Benno (Bischof von Meißen)

Medaille aus Feinsteinzeug mit Bischof Benno.

Bischof Benno (* unbekannt, angeblich um 1010 in Hildesheim; † 16. Juni 1106 in Meißen) hatte in den Jahren 1066 bis 1106 den Meißner Bischofstuhl inne. Bischof Benno war der zehnte Bischof von Meißen und wird als Heiliger verehrt. Es gibt viele Legenden um das Leben und Wirken des Bischofs zu Meißen.

Benno wird 1028 Mönch und 1040 zum Priester geweiht. Im Jahre 1066 wurde er zum Bischof für das Bistum Meißen geweiht.

Legenden

Bischof Benno werden verschiedene Wunder und Begebenheiten zugeschrieben, die aber als unbelegt gelten:

  • Er hat durch einen Schlag mit seinem Krummstab im Heiligen Grund eine Quelle hervorspringen lassen.
  • Es wird ihm zugeschrieben den Weinbau in Meißen gegründet zu haben. Es gib einige Weinberge zwischen Dresden und Meißen, über die man noch heute berichtet, dass sie einst Bischof Benno angelegt haben soll.
  • Er soll einmal durch das Kreuzzeichen Wasser in Wein verwandelt haben, um damit arme erschöpfte Arbeiter zu erfrischen.
  • Es soll Markgraf Heinrich I. von Eilenburg, der ihn beleidigte, nach einer Prophezeiung von Bischof Benno, nach einem Jahr tot umgefallen sein.
  • Ein Schlüssel, den er in die Elbe warf, soll von einem Fisch verschluckt und nach Rückkehr des Bischofs im Fischbauch gefunden worden sein.

Bestattung im Meißner Dom

Bischof Benno wurde im Meißner Dom bestattet. Um 1270 wurden seine Gebeine durch Bischof Withego I. erhoben.
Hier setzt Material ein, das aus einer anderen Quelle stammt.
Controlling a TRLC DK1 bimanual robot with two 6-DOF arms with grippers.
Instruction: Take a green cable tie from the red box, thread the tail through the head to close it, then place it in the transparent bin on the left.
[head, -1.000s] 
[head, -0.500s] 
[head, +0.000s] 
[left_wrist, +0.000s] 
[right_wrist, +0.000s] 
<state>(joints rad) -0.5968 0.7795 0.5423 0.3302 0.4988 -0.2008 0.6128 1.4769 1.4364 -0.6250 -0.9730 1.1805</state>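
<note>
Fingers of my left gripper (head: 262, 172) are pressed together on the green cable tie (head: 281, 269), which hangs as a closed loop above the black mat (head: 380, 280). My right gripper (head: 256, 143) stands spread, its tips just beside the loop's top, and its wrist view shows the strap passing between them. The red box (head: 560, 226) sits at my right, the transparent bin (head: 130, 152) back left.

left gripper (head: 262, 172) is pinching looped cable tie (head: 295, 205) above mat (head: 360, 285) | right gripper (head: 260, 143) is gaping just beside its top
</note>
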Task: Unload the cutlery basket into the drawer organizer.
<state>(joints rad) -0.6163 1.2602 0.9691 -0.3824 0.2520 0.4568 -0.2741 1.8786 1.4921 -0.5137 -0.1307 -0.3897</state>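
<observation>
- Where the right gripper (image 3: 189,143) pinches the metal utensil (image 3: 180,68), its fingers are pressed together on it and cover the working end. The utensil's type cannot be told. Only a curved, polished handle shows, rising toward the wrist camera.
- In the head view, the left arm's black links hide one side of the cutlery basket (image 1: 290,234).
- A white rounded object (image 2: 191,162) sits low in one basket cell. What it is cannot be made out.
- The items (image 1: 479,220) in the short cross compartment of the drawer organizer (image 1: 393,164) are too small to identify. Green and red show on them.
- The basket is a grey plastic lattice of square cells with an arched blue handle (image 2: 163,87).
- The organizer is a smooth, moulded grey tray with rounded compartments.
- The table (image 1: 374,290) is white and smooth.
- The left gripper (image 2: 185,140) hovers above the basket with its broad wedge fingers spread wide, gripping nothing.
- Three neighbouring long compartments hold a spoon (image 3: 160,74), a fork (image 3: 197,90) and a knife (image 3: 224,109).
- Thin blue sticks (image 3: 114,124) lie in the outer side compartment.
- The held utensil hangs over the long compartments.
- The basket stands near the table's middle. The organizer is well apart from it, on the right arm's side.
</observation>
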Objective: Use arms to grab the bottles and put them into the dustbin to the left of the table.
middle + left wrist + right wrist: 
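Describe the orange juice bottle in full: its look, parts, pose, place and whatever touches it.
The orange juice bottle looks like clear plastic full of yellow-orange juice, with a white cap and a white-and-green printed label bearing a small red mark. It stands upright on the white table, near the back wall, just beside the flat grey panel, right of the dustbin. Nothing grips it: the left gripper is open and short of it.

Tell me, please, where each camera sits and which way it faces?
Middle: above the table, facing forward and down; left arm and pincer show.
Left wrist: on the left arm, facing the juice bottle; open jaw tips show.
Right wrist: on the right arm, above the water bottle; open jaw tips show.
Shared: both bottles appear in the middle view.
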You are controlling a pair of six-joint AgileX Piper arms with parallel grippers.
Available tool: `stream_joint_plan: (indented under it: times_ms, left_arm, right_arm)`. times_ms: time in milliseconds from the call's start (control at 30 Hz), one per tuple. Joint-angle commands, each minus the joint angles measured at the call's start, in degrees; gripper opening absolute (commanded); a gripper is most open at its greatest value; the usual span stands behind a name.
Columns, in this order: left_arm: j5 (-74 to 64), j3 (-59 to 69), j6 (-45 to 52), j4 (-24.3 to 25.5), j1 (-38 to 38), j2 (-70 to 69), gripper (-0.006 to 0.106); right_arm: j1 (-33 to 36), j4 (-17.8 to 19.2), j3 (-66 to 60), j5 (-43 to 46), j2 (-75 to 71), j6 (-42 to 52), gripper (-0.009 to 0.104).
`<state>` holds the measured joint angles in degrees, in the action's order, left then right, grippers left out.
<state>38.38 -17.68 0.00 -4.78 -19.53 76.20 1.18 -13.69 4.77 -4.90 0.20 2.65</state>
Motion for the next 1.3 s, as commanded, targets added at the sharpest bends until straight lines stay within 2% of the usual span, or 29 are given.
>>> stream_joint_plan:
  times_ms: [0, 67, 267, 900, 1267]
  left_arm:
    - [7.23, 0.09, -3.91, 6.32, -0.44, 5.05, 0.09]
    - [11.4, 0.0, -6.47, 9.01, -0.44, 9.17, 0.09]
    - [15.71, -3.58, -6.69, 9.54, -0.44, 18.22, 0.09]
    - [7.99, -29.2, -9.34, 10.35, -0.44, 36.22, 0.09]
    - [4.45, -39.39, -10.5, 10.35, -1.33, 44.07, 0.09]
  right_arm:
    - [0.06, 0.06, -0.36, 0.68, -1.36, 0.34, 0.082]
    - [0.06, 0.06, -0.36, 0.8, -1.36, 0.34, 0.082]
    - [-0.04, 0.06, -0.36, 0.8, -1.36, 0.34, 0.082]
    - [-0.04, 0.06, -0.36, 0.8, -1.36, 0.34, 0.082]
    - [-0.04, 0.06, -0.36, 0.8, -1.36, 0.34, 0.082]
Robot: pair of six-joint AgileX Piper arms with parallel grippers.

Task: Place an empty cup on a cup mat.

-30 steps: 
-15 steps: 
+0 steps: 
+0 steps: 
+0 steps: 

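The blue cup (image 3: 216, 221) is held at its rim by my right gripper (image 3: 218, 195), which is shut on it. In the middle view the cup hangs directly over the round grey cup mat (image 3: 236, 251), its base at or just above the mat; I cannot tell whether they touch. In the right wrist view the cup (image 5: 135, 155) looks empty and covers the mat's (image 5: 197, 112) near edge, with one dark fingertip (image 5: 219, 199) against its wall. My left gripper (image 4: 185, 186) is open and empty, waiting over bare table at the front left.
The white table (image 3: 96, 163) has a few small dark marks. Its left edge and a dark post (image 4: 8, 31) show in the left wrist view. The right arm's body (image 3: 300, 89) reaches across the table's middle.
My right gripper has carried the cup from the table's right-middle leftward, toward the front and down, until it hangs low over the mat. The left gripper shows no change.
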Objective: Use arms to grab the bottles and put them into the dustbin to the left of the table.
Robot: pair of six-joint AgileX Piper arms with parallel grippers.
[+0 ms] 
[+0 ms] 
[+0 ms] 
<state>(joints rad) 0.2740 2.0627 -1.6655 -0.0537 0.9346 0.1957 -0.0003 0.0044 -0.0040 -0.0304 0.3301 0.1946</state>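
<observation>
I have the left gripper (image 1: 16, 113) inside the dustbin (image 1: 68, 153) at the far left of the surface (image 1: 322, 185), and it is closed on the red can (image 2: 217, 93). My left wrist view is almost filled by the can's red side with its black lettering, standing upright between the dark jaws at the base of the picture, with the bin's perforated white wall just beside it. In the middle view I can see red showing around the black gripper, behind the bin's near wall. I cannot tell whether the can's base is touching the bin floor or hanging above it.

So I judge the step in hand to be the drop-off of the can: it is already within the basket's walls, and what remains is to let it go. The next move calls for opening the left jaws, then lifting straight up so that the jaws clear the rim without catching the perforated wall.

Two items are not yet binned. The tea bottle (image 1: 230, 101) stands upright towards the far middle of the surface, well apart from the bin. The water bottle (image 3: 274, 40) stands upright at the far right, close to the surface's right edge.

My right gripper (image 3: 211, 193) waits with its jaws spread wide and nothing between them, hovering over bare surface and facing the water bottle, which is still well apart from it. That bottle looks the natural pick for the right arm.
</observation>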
Seitdem gab es im Dom ein Heiligenmonument in Form eines Schreins für die Gebeine, das 1370/90 um einen Baldachin ergänzt wurde. Im Rahmen der am 31. Mai 1523 erfolgten Heiligsprechung von Bischof Benno entstand ein Pilgerweg von Böhmen nach Meißen.

Mit Beginn der Reformation in Sachsen wurden die Gebeine aus dem Dom entfernt. Laut einem evangelischen Bericht sollen sie am 15. Juli 1539 in die Elbe geworfen worden sein. Aus katholischer Sicht wurden die Gebeine jedoch gerettet und zunächst nach Bayern überführt. Im Jahr 1580 wurden sie schließlich in der Münchner Liebfrauenkirche beigesetzt. Das Heiligenmonument im Meißner Dom wurde kurz nach der Entnahme der Gebeine im Jahr 1539 zerstört.[1] Heute erinnert nur noch eine Sandsteinplatte im Dom an das Monument.[2]

Heiliger und Schutzpatron

Der Heilige Benno ist heute Schutzpatron der Diözese Dresden-Meißen und Schutzpatron von München. Er ist der Schutzheilige der Fischer und Tuchmacher.

Die katholische Pfarrgemeinde und die Katholische Kirche im Triebischtal trägt den Namen St. Benno.

Literatur

  • Helmut Gröger: Tausend Jahre Meißen, Druck und Verlag Klinkicht & Sohn, Meißen.
  • Günter Naumann: Stadtlexikon Meißen, Sax–Verlag, Beucha 2009, ISBN 978-3-86729-013-5.

Einzelnachweise

  1. Helmut Gröger: Tausend Jahre Meißen, Druck und Verlag Klinkicht & Sohn, Meißen, 1929, S. 39 bis 43, 45, 121, 154, 169, 269.
  2. Günter Naumann: Stadtlexikon Meißen, Sax, Beucha 2009, S. 33, 122, 165, 211 und 278.